21st Century ‘Snake Oil'
“While functional foods hold much promise, without effective regulation, they may merely become the snake oil of the next century,” CSPI director Michael Jacobson wrote to the Food and Drug Administration commissioner, Jane Henney.
Functional foods are not a new concept. One of the first was calcium-fortified orange juice, which gives people who hate milk just as much bone-healthy calcium per glass as milk. U.S. breakfast cereals are fortified with vitamins and minerals; some provide an entire day's supply in one bowl.
Functional foods have become a booming industry, estimated to bring in $15 billion this year. Yet the FDA does not have any policy to say just what foods qualify, FDA food chief Joseph Levitt acknowledged.
Developing a policy is a top priority that FDA hopes to complete this year, Levitt said. This is “an area of enormous public interest” that will require setting boundaries, he said.
Food companies were indignant at CSPI's charges.

But They Aren't All Bad
The fact that Kellogg's carrot cake contains fat “does not negate the beneficial properties” of the psyllium fiber added to it, said Gene Grabowski of the Grocery Manufacturers of America, which represents brand-name manufacturers of functional foods. “These are foods that have met scientific tests of safety and nutrition, and we think it's irresponsible to say they're bad.”
The Hain Food Group's line of “Kitchen Prescription” soups contain such ingredients as St. John's wort. The soups do not claim to “offer therapeutic benefits,” said Vice President Ellen Deutsch. But “there is a consumer group that desires to consume St. John's wort. We are making it available in a good-tasting product.”

Two Issues at Heart
The functional-food confusion centers on two issues:
What health claims companies can make. The FDA strictly limits which ingredients have enough scientific proof to claim they help prevent or treat disease — and only allows such a claim in a food that is healthy overall. But the law allows more vague health claims of how a food supports bodily “structure or function.” Some companies interpret that to mean they can say a food “promotes a healthy heart” without showing proof, as long as they do not say it actually “reduces the risk of heart disease.”

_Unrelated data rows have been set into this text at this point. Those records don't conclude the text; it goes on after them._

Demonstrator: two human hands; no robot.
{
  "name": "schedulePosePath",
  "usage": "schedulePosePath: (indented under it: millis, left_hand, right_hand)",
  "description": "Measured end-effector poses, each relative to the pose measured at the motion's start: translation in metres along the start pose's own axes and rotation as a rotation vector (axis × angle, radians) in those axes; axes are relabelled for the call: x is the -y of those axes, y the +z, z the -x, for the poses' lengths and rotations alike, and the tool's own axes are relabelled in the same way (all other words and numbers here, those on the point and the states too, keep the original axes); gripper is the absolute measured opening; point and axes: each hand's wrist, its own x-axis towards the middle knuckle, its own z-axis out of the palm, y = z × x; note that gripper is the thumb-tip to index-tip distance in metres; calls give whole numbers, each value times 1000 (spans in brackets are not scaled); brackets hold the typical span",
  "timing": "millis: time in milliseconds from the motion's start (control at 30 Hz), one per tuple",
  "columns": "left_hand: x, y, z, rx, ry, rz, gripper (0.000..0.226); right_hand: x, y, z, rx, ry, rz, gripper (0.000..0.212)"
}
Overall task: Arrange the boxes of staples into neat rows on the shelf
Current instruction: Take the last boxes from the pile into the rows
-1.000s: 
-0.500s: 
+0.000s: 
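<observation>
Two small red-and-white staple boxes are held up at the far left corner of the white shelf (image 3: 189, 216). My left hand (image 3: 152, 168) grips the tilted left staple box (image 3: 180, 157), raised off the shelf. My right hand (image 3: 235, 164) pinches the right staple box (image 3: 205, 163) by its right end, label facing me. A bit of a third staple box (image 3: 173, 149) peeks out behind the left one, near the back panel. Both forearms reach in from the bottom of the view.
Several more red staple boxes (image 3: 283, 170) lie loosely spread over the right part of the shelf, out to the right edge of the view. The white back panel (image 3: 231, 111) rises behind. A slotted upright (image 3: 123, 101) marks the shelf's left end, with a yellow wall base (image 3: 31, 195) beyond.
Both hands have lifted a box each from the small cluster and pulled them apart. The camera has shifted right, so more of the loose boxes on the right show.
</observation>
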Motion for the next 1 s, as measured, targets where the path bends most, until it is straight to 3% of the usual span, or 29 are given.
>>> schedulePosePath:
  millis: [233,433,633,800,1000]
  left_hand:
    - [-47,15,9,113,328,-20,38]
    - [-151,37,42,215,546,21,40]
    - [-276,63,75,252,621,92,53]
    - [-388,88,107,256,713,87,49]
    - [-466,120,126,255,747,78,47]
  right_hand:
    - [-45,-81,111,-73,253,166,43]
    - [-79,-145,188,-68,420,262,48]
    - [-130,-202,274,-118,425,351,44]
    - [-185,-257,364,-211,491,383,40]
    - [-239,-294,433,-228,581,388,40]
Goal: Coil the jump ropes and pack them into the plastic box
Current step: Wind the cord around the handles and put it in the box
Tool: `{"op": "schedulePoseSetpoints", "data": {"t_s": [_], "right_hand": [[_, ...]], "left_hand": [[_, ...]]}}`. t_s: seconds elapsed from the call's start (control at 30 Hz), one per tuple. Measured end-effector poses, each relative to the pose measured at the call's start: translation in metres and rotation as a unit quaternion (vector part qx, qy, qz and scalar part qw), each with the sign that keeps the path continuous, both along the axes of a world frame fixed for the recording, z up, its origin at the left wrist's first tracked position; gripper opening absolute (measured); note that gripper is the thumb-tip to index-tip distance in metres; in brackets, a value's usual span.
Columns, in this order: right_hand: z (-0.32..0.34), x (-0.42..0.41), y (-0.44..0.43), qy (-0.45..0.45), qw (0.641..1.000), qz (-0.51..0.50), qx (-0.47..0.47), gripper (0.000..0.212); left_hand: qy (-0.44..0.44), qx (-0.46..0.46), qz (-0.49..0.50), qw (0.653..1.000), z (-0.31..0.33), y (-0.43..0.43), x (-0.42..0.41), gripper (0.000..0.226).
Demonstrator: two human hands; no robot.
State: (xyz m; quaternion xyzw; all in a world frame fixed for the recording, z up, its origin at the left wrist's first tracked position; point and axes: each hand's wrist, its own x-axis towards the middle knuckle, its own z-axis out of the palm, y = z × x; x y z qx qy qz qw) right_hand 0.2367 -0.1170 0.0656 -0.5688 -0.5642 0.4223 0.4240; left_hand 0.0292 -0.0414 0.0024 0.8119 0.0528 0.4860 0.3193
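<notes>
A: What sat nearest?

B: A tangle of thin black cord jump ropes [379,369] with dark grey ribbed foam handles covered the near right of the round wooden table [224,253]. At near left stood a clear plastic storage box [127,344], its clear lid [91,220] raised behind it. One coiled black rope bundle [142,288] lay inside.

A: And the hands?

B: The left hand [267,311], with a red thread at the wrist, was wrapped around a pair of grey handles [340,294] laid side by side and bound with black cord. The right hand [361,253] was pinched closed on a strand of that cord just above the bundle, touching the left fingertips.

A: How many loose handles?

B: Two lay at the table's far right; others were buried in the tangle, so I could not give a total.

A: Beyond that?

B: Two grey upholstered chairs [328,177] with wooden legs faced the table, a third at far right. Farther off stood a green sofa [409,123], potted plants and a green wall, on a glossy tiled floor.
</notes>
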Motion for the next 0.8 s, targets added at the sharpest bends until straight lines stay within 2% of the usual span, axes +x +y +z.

How to regulate foods with dietary supplements like herbs or amino acids added to them. The FDA must declare new foods safe before Americans buy them, but Congress lets dietary supplements sell without any FDA approval that they are safe or effective.
The FDA did set one boundary on functional foods in December, ordering McNeil Pharmaceuticals to prove that its much-hyped Benecol cholesterol-lowering margarine is safe before it begins selling.
McNeil had argued that Benecol was not a new food, but just a dietary supplement — it is made from an ingredient in trees — and thus did not require FDA approval.
The FDA cited a law that says dietary supplements cannot masquerade as foods — Benecol looks and tastes like regular margarine and will be sold in supermarkets next to the butter.
McNeil now is awaiting Benecol's approval.